Le elezioni mostrano anche uno spostamento generale del paese verso Trump. Gli stati repubblicani lo hanno votato con percentuali più alte rispetto a quattro anni fa, ma ha anche guadagnato voti in molti stati democratici: nello stato di New York, roccaforte della sinistra, i repubblicani hanno guadagnato 13 punti rispetto al 2020. Sono numeri che non si vedono nel conteggio dei grandi elettori, ma pesano sul voto popolare, dove Trump è avanti di circa 5 milioni di voti. Notevole il caso dell’Iowa, dove alla vigilia del voto il sondaggio di un rispettatissimo istituto smentiva le tendenze generale dando Harris avanti di 3 punti, cosa che per un attimo ha acceso le speranze democratiche. Trump ha vinto di 12 punti.

Senza visione

L’altra faccia della mobilitazione generata da Trump è la smobilitazione di Harris, candidata che dopo la luna di miele in seguito al pensionamento coatto di Biden a opera dell’establishment è andata in difficoltà quando si è trattato di raccontare la sua idea del paese.

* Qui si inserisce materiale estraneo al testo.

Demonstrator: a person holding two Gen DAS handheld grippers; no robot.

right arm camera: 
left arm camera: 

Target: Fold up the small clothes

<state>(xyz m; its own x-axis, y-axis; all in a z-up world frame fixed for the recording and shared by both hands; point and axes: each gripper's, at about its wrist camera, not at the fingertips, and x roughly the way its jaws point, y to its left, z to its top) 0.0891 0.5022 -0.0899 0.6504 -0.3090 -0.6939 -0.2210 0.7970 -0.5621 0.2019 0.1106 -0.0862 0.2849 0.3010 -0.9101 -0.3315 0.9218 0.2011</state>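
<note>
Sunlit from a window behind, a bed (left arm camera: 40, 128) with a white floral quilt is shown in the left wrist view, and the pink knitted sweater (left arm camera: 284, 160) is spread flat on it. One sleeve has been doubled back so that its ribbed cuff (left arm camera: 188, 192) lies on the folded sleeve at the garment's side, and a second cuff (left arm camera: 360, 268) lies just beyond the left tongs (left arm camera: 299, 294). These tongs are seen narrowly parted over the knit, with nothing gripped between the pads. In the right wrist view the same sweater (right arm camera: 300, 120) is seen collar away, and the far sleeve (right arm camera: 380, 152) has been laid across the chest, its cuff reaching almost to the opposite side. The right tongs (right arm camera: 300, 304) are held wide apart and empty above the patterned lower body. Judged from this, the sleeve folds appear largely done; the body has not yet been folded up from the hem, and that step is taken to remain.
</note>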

Certo, non era facile spiegare in che modo sarebbe stata una scelta alternativa a un’amministrazione che portava anche il suo nome e contemporaneamente convincere l’elettorato che quattro anni fa l’aveva malamente bocciata alle primarie democratiche. Il tutto considerando che è arrivata alla candidatura con una manovra di palazzo, senza nemmeno una rabberciata consultazione dell’ultimo minuto.

Nel dare conto della sua visione economica si è scontrata con il fatto che il vecchio mantra clintoniano “it’s the economy, stupid” era già stato sepolto otto anni fa, ma la tentazione di farlo rivivere era troppo forte. Se la condizione economica fosse davvero l’unica bussola che orienta gli elettori, Harris avrebbe avuto gioco facile a mostrare che la Bidenomics funziona: crescita buona, disoccupazione bassa, inflazione in calo, spettri della recessione scacciati. La candidata non ha evidentemente saputo trovare le note giuste per far vibrare le corde dell’elettorato.

Harris si è trovata a condurre una campagna anomala. Forzatamente breve, ma anche spinta da finanziamenti senza precedenti nella storia delle campagne elettorali.

E il risultato è amarissimo: ha fatto molto peggio di Joe Biden nel 2020 e, incredibile a dirsi, ha fatto anche peggio di Hillary Clinton nel 2016. Almeno lei aveva vinto il voto popolare, che non conta formalmente nulla ma almeno indica qualcosa. È diventato istantaneamente un meme il segmento della Cnn in cui l’anchorman Jake Tapper chiede al collega John King di mostrare la mappa degli stati in cui la candidata aveva fatto meglio del presidente quattro anni fa. «Holy smokes!», ha esclamato Tapper di fronte alla cartina completamente grigia. Alla fine è riuscita a migliorare la performance di Biden di almeno il 3 per cento in 58 contee. Su 3.244.